◆ About this exercise
Here the whole listing must be retyped exactly, with no line omitted.
(Beginning of Data shown)
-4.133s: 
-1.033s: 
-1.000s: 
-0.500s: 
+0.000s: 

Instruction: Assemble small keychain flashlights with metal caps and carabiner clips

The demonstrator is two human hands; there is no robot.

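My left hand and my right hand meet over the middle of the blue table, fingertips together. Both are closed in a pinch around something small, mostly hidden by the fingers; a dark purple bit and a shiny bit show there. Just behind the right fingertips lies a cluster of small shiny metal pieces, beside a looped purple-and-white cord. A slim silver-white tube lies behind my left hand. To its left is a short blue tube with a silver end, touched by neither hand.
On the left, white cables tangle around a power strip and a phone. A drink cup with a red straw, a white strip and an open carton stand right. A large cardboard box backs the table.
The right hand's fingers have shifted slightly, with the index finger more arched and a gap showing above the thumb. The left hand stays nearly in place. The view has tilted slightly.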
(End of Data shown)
◆ Answer to this problem
-4.133s: 
-1.033s: 
-1.000s: 
-0.500s: 
+0.000s: 

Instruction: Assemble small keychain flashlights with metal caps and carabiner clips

The demonstrator is two human hands; there is no robot.

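My left hand and my right hand meet over the middle of the blue table, fingertips together. Both are closed in a pinch around something small, mostly hidden by the fingers; a dark purple bit and a shiny bit show there. Just behind the right fingertips lies a cluster of small shiny metal pieces, beside a looped purple-and-white cord. A slim silver-white tube lies behind my left hand. To its left is a short blue tube with a silver end, touched by neither hand.
On the left, white cables tangle around a power strip and a phone. A drink cup with a red straw, a white strip and an open carton stand right. A large cardboard box backs the table.
The right hand's fingers have shifted slightly, with the index finger more arched and a gap showing above the thumb. The left hand stays nearly in place. The view has tilted slightly.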

The exercise is complete with this answer.